A Advocacia-Geral da União (AGU) entrou na Justiça para pedir a reintegração de posse e demolição de construções irregulares localizadas em trecho da BR-230 próximo ao município de Pacajá (PA). Na ação, a AGU alerta que as obras invadem área pública federal e colocam em perigo a integridade física das pessoas.

A atuação ocorre após ser constatado que a prefeitura da cidade estava construindo uma praça de alimentação na faixa de domínio da BR-230, rodovia federal conhecida como Transamazônica. O Departamento Nacional de Infraestrutura de Transportes emitiu uma ordem de embargo para que o empreendimento fosse paralisado, mas a determinação administrativa não foi cumprida pelo município.

Na ação judicial, a Advocacia-Geral da União alerta que a praça de alimentação está sendo erguida a uma distância de apenas 11 metros da rodovia, sendo que a legislação proíbe construções a menos de 15 metros das estradas, contados a partir da faixa de domínio, que no caso dessa rodovia federal seria de 40 metros.

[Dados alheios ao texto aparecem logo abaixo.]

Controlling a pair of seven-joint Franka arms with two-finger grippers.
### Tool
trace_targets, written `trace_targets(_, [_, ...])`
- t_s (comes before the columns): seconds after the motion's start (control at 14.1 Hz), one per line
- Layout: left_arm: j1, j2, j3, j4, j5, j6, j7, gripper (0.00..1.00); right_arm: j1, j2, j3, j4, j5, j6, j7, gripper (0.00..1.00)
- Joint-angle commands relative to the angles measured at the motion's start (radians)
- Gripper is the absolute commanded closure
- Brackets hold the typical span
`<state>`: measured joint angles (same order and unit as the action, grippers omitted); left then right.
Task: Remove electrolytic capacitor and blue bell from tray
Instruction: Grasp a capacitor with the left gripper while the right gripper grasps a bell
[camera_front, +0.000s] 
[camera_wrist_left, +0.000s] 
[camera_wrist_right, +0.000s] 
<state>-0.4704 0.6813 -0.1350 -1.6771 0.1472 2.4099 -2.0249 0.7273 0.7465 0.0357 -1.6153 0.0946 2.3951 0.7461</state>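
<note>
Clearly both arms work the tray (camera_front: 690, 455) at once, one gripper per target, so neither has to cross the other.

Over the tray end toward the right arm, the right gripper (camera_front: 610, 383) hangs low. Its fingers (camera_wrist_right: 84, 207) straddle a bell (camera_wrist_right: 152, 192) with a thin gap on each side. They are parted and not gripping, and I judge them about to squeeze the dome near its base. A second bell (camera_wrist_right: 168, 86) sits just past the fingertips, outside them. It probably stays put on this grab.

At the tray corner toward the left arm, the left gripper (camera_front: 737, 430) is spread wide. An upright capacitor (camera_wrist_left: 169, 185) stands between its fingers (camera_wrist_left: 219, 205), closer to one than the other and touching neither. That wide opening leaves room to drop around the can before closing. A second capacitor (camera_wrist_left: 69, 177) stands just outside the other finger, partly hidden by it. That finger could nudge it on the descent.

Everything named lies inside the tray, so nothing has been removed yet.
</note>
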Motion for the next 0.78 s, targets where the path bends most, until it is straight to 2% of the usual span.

A estrutura já contém instalações elétricas, piso com revestimento e cobertura de telhas metálicas e cerâmicas. Para comprovar a utilização irregular do terreno, a AGU anexou documentos retratando que a área foi modificada de forma indevida.

Segundo Nívea Kato, da Procuradoria Federal do Pará, a causa assume contornos de segurança pública. “A situação se agrava mais ainda por se tratar de uma rodovia federal com grande fluxo de veículos em alta velocidade. A proximidade das construções realizadas na faixa de domínio coloca em risco a integridade física das pessoas”, afirma.

Ainda de acordo com a petição, os imóveis pertencentes à União são regidos por norma segundo a qual os ocupantes irregulares podem ser sumariamente despejados da área, sem direito à indenização. “Infere-se que a área ocupada constitui bem de uso comum do povo, de forma que a sua manutenção na detenção implica respaldar, na prática, a privatização de um bem público e, o que pior, com risco para aqueles que trafegam na rodovia”, resume trecho.

Na ação, Advocacia-Geral da União argumenta ser necessária a concessão de uma medida liminar para impedir a continuidade da obra não autorizada o mais rápido possível. Os procuradores federais também pedem para que a prefeitura seja obrigada a custear os gastos com a remoção da obra.

O pedido de liminar aguarda apreciação pela Justiça Federal do Pará. Além da Procuradoria Federal no Estado do Pará, atua no caso a Procuradoria Federal Especializada junto ao Dnit.